By Sutton Eaves
While pods of tired protesters packed up their banners and headed home, Kashif Shaikh sat alone in the back of a police van, his wrists handcuffed behind his back and the growing lump on his forehead throbbing.
The fourth-year ITM student says he was separated from his comrades, Ryerson Students Against War and Racism, on Saturday afternoon after a peaceful protest turned into an unexpected scuffle between Shaikh and three Toronto police officers.
“Constables were very provocative and heavy-handed,” says Shaikh, who was approached by an officer during the Ontario Coalition Against Poverty rally and asked to move away from a circle of police surrounding an abandoned townhouse near Shuter and Parliament Streets. OCAP protesters were occupying the house to protest a lack of funding for subsidized housing.
Shaikh says when he questioned the request, the officer grabber his shirt and pushed him backwards, knocking Shaikh off his feet and ripping the collar of his shirt.

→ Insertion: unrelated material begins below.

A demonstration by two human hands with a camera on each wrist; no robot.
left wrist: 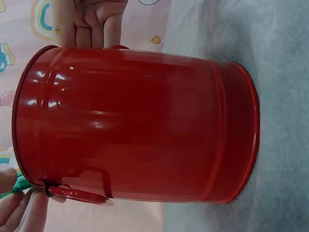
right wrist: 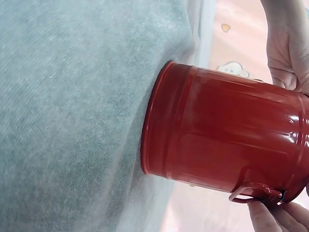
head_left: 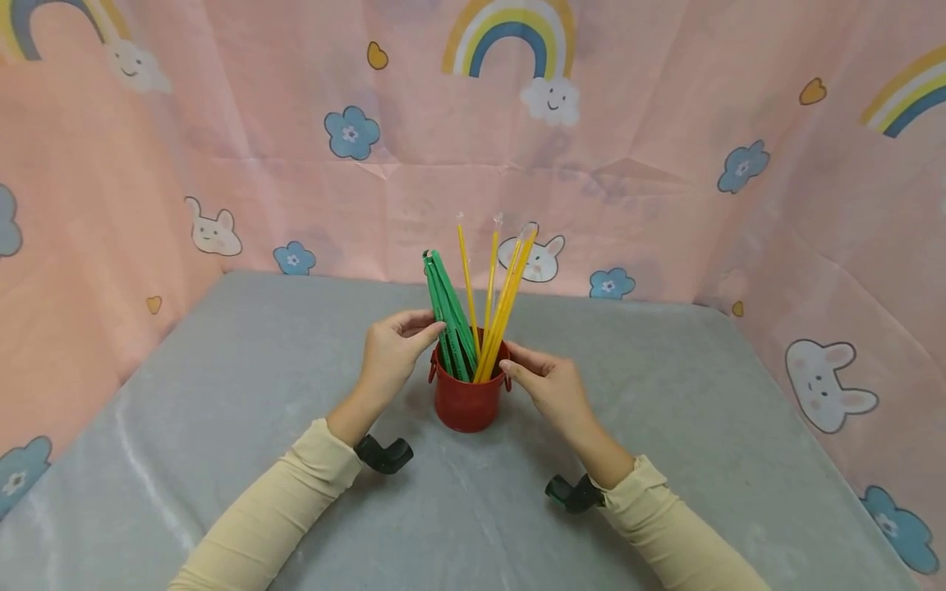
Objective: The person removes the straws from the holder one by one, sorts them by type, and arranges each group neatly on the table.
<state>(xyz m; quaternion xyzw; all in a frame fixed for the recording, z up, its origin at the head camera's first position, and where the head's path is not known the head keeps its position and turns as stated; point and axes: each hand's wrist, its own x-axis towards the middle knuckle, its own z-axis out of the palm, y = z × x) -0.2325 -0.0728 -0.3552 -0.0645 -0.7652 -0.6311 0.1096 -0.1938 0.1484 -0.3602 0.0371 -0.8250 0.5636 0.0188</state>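
Cream sleeves (head_left: 269,505) reach over a grey tabletop (head_left: 665,386), a red bucket (head_left: 468,408) standing upright at twelve o'clock between them. At the bucket's ten o'clock the left hand (head_left: 392,346) pinches green sticks (head_left: 452,310) leaning towards eleven; at its three o'clock the right hand (head_left: 556,390) grips the top edge. Yellow sticks (head_left: 508,308) inside fan from eleven to one.

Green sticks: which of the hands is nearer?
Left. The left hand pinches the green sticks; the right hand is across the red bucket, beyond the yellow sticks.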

“I’m not used to this kind of stuff,” says Shaikh, who alleges he was thrown to his knees by three officers who swarmed to the scene. One held his head to his chest and another handcuffed his wrists behind his back, while the third sliced the straps of his backpack to be confiscated.
No other Ryerson students were arrested, but their banner, torn by police during the arrest, is being held at the 52 division police station until the group can prove it belongs to them, a Ryerson Students Against War and Racism organizer said.
After waiting in a police van for about 40 minutes, Shaikh says he was held at 52 division for the rest of the afternoon. Released at 5:30 p.m. on the condition that he return in November for criminal fingerprinting, he says he then waited for seven hours in the emergency room at Mount Sinai Hospital to be treated for injuries to his forehead and hands.
Shaikh says he still gets headaches after having his forehead mashed into the concrete by police officers.
A doctor’s report filed early Sunday morning says that Shaikh suffered minor soft tissue injuries to his head and wrists during his arrest.
Shaikh says he was shocked by what happened to him during his first OCAP rally. Of the six people Shaikh says were arrested last weekend, he was one of two who were criminally charged.
“I did not lay a hand on [the officer],” says Shaikh. “He ripped my shirt and after he did, I stood there motionless.”
But with witnesses supporting both sides, it is Shaikh’s word against the officer he allegedly assaulted. On Dec. 11, a judge will decide if there is enough evidence against Shaikh to send the case to trial.
Officers at 52 division refused to comment on the charge until the details come out in court.
Shaikh says he is confident he will be proven innocent of the charge laid against him.
“I am a humanist. There’s a saying in my culture: if you kill one innocent, it’s as if you’ve killed all of humanity,” he said. “If you’ve saved one innocent, you’ve saved all of humanity. People like me, instead of just praying, we have to do something peaceful to get his message out.”